__Problem statement__
Could you repeat the whole listing below exactly, omitting any picture it holds?

__Exercise data__
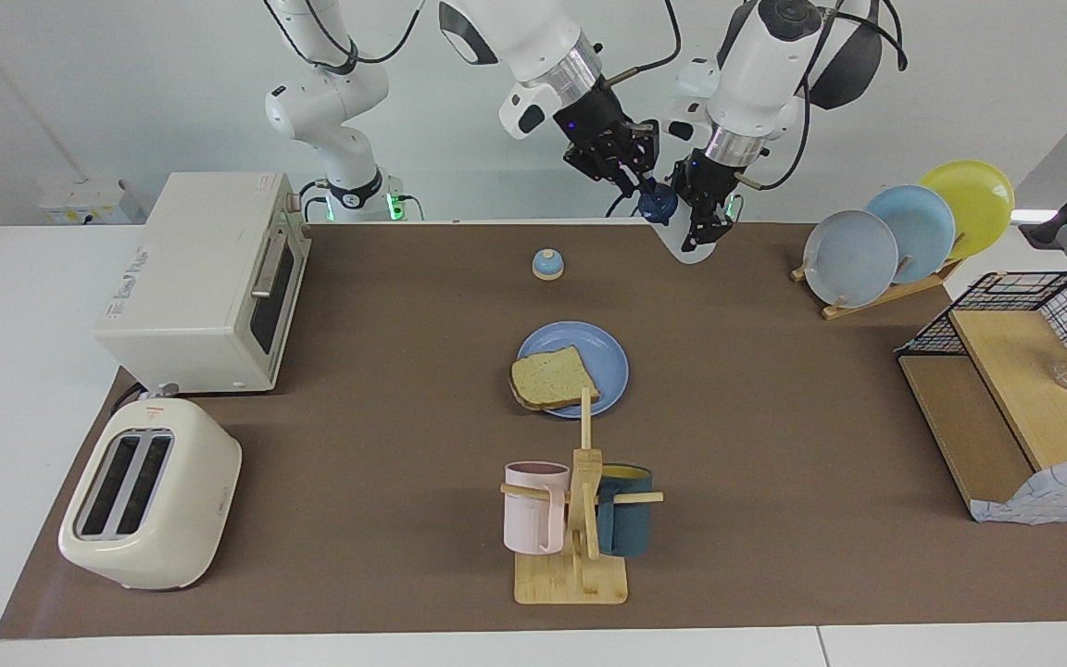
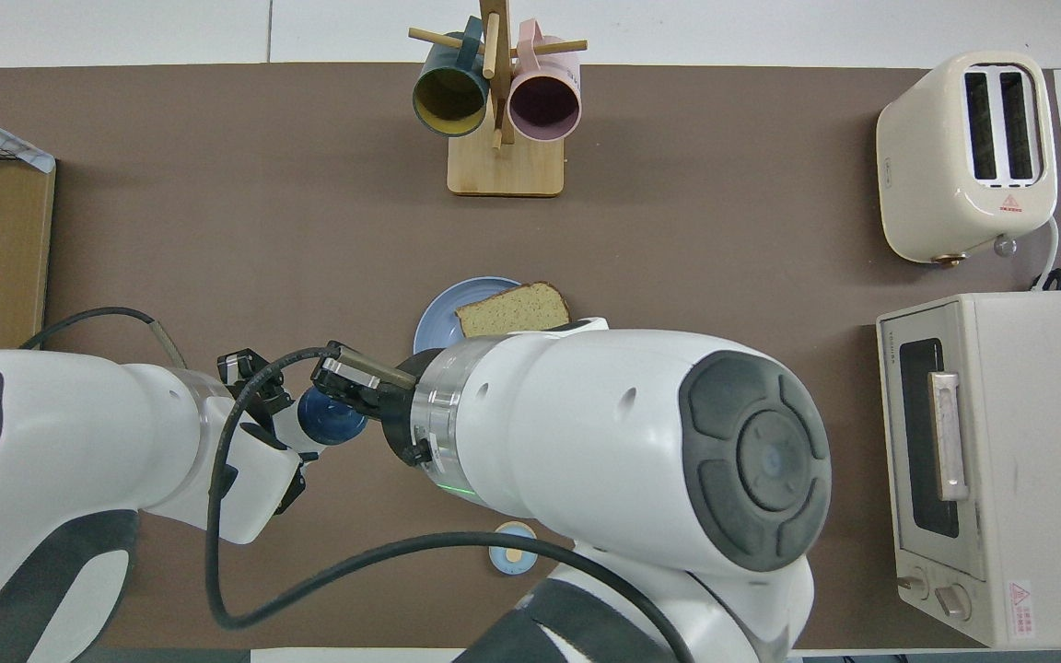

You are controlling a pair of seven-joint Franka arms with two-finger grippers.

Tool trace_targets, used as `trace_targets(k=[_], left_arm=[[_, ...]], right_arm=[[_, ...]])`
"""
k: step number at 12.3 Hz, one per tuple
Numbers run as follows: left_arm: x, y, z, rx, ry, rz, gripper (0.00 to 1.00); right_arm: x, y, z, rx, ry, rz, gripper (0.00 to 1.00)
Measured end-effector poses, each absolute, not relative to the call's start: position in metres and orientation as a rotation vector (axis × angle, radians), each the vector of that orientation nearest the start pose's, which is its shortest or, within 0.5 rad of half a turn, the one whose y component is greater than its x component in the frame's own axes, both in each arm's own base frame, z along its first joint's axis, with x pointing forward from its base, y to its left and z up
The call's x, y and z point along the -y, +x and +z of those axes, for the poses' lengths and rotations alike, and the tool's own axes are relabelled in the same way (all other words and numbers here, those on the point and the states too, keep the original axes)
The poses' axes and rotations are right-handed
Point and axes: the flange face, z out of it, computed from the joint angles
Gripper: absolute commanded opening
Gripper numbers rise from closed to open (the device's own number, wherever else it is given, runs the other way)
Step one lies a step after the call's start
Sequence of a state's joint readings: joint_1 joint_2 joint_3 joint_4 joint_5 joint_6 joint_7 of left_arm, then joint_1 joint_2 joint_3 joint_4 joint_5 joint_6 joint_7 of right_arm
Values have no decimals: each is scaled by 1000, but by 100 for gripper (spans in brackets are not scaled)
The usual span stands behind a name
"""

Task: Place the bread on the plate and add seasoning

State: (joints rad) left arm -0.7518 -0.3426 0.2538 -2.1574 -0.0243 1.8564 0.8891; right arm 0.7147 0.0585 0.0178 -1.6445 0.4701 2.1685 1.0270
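The small frosted-white plastic seasoning bottle [image 1: 682, 239] with navy cap was held clamped in the left gripper [image 1: 702, 220], raised well above the periwinkle round plate [image 1: 609, 361] bearing the square toast slice [image 1: 552, 378]. It was judged light, smooth and squeezable; the body was the place to grip. The right gripper [image 1: 637, 178] was at the cap; its jaw state could not be told.

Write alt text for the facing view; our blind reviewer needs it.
Left tool holds the seasoning bottle up over the table's robot-side edge, right tool at its navy cap. The bread lies on the blue plate mid-table.
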Motion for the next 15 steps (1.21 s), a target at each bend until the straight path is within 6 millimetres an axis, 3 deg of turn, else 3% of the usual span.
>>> trace_targets(k=[15], left_arm=[[214, 409, 546, -2065, -2491, -133, 0]], right_arm=[[-413, 464, 628, -747, -2341, 131, 0]])
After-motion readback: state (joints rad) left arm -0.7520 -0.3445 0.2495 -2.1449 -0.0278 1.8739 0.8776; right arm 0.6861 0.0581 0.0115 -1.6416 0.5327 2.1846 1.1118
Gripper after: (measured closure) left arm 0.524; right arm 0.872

__Written solution__
You are controlling a pair of seven-joint Franka arms with two-finger grippers.

Tool trace_targets, used as `trace_targets(k=[_], left_arm=[[_, ...]], right_arm=[[_, ...]])`
"""
k: step number at 12.3 Hz, one per tuple
Numbers run as follows: left_arm: x, y, z, rx, ry, rz, gripper (0.00 to 1.00); right_arm: x, y, z, rx, ry, rz, gripper (0.00 to 1.00)
Measured end-effector poses, each absolute, not relative to the call's start: position in metres and orientation as a rotation vector (axis × angle, radians), each the vector of that orientation nearest the start pose's, which is its shortest or, within 0.5 rad of half a turn, the one whose y component is greater than its x component in the frame's own axes, both in each arm's own base frame, z along its first joint's axis, with x pointing forward from its base, y to its left and z up
The call's x, y and z point along the -y, +x and +z of those axes, for the poses' lengths and rotations alike, and the tool's own axes are relabelled in the same way (all other words and numbers here, those on the point and the states too, keep the original axes)
The poses' axes and rotations are right-handed
Point and axes: the flange face, z out of it, computed from the joint angles
Gripper: absolute commanded opening
Gripper numbers rise from closed to open (the device's own number, wherever else it is given, runs the other way)
Step one lies a step after the call's start
Sequence of a state's joint readings: joint_1 joint_2 joint_3 joint_4 joint_5 joint_6 joint_7 of left_arm, then joint_1 joint_2 joint_3 joint_4 joint_5 joint_6 joint_7 of right_arm
Values have no decimals: each is scaled by 1000, but by 100 for gripper (spans in brackets are not scaled)
The usual span stands behind a name
"""

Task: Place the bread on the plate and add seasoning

State: (joints rad) left arm -0.7518 -0.3426 0.2538 -2.1574 -0.0243 1.8564 0.8891; right arm 0.7147 0.0585 0.0178 -1.6445 0.4701 2.1685 1.0270
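The small frosted-white plastic seasoning bottle [image 1: 682, 239] with navy cap was held clamped in the left gripper [image 1: 702, 220], raised well above the periwinkle round plate [image 1: 609, 361] bearing the square toast slice [image 1: 552, 378]. It was judged light, smooth and squeezable; the body was the place to grip. The right gripper [image 1: 637, 178] was at the cap; its jaw state could not be told.

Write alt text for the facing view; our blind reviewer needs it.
Left tool holds the seasoning bottle up over the table's robot-side edge, right tool at its navy cap. The bread lies on the blue plate mid-table.
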Motion for the next 15 steps (1.21 s), a target at each bend until the straight path is within 6 millimetres an axis, 3 deg of turn, else 3% of the usual span.
>>> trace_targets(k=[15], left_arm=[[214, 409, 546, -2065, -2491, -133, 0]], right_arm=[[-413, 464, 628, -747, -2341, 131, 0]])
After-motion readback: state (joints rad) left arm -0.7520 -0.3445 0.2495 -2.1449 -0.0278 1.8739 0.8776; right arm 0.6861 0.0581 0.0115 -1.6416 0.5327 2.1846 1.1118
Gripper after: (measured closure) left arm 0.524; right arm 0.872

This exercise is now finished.